The Macdonald’s would originally control their lands under the rule of the Norweigan King Haakon until 1263 when the Kingdom of Norway gave up their claim to the west of Scotland and the Hebrides following damages taken at the Battle of Largs. After this military defeat and the signing of the Treaty of Perth in 1266, an uneasy truce existed between the Scottish Monarchy and the MacDonald’s and the family would fight on the side of Robert the Bruce during the Battle of Bannockburn in 1314.
Over the following centuries, the clan would try to expand their lands and would become known as the Lords of the Isles after gaining control of much of the Scottish Hebrides in the aftermath of Bannockburn. The clan would then unsuccessfully lay claim to the Earldom of Ross in the north-west of Scotland culminating in defeat at the bloody Battle of Harlaw in 1411. This loss would be avenged by the next generation of the MacDonalds, however, when Alexander would successfully gain control of the earldom and the power of the MacDonalds would reach its zenith under the chiefship of Alexander’s son, John, who would hold the titles of Earl fo Ross and Lord of the Isles simultaneously.
Despite this huge amount of power, John’s lofty position was also the reason for his demise as, in 1462, he would break his uneasy truce with the Scottish monarchy to enter into a treaty with the English King, Henry VII, agreeing to accept him as overlord if he defeated the Scottish King, James IV. This decision would backfire spectacularly for John as James and his forces invaded the Isles and stripped him of all his titles by 1493.
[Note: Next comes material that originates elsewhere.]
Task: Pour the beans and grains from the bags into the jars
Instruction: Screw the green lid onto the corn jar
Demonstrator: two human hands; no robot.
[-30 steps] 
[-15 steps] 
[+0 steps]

Over the next 50 years, the MacDonalds repeatedly attempted to revive the position of Lord of the Isles but they would do so to no avail and eventually, the various different branches of the family would accept the rule of the crown in return for charters recognising their separate holdings. The crown had therefore successfully divided the family into the multiple smaller branches we know today and defeated the threat that a unified MacDonald clan had brought under the leadership of one chief.
Following this defeat, various claims were made for the chiefship of the whole clan of MacDonald over the 500 years until 1947 when the present chief’s father was recognised as Lord MacDonald, high chief of Clan MacDonald. Under him sit the chiefs of the MacDonalds of Sleat, Clanranald, Glengarry and Keppoch.
Today, a highly active clan society exists which is based at Armadale Castle on the Isle of Skye, the current clan chief is the eighth Lord MacDonald, Godfrey Macdonald.